# Guinea Pig has just died 24hrs after showing signs of illness.



## Crownan (Jan 6, 2007)

One of our 2 Guinea Pigs has died, totally gutted, it was so fast. Just wondering if anyone can shed any light?

Up until last night he seemed totally fine. Being his normal timmid piggy self, trundling round his cage, eating anything you put in front of him, chattering, wheeping etc. Even yesterday morning he was squawking for his food and tucked into some mixed salad heartily.

Then last night his breathing became laboured and raspy and he had a discharge from his nose. Today he was lethargic, breathing ok, slight runny nose, slight eye discharge and diarrhea, wouldnt eat anything and has now passed away about 2 hours ago 

Also, he was always a big pig but he seemed very slim today, very sudden weight loss?

What couldve killed him in less than 24hours?!


----------



## pigglywiggly (Jul 19, 2008)

sorry you lost your piggy, it could be a lot of things, hard to be sure without a post mortem.

i lost a few last year with similar symptoms, mine turned out to be the squits caused by clostridium picked up from dirt in the hay. 

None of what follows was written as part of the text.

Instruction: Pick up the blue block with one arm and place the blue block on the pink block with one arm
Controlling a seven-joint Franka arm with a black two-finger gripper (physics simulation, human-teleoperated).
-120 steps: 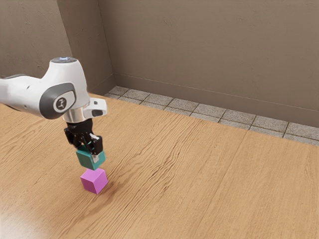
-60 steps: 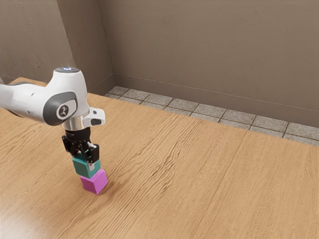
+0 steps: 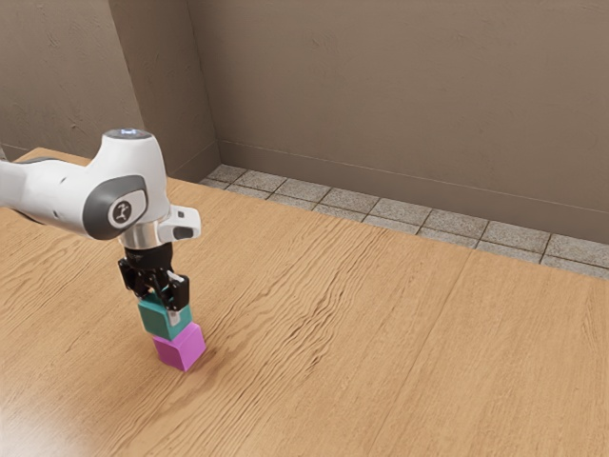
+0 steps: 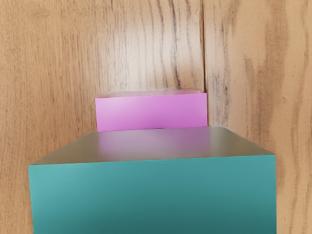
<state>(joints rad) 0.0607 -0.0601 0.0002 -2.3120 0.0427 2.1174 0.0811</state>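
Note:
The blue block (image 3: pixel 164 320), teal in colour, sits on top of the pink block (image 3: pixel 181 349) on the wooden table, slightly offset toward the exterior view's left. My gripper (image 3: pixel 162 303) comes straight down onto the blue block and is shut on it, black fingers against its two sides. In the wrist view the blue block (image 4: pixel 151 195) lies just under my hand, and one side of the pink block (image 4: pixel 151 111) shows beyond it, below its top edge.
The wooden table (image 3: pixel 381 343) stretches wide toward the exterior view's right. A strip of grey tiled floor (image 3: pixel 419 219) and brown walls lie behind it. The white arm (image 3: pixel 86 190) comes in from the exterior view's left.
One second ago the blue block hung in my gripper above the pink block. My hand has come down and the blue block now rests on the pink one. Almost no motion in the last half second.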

have you any other pigs? best disinfect everything if you have and keep an eye on them just in case


----------



## Crownan (Jan 6, 2007)

pigglywiggly said:


> sorry you lost your piggy, it could be a lot of things, hard to be sure without a post mortem.
> 
> i lost a few last year with similar symptoms, mine turned out to be the squits caused by clostridium picked up from dirt in the hay.
> 
> have you any other pigs? best disinfect everything if you have and keep an eye on them just in case


Yeah he lived with another thats acting 100% fine, just about to clean and disinfect the cage


----------



## fishboy (Aug 7, 2007)

Oh no! Poor piggy


----------



## ami_j (Jan 6, 2007)

guinea pigs are notorious for dying very quickly after showing signs of illness. they are good at hiding it, like most prey animals. if a gpig has diarrhea it needs the vet asap as its normally caused by the guts failing. best take the others to the vet just incase


----------



## Crownan (Jan 6, 2007)

ami_j said:


> guinea pigs are notorious for dying very quickly after showing signs of illness. they are good at hiding it, like most prey animals. if a gpig has diarrhea it needs the vet asap as its normally caused by the guts failing. best take the others to the vet just incase


Thanks, but if something has diarrhea then its obviously a fail in the gut somewhere, it doesnt really narrow it down considering the other symptoms. The diarrhea only began yesterday a few hours before he passed away 

The other pig is 100% fine, very bright, and feeding well, just looks a bit lost this morning, probably wondering where his friend has gone


----------



## ami_j (Jan 6, 2007)

Crownan said:


> Thanks, but if something has diarrhea then its obviously a fail in the gut somewhere, it doesnt really narrow it down considering the other symptoms. The diarrhea only began yesterday a few hours before he passed away
> 
> The other pig is 100% fine, very bright, and feeding well, just looks a bit lost this morning, probably wondering where his friend has gone


like i said if guinea pigs get diarrhea then they rapidly go downhill, its not a good sign and they need the vets asap.


----------



## Crownan (Jan 6, 2007)

ami_j said:


> like i said if guinea pigs get diarrhea then they rapidly go downhill, its not a good sign and they need the vets asap.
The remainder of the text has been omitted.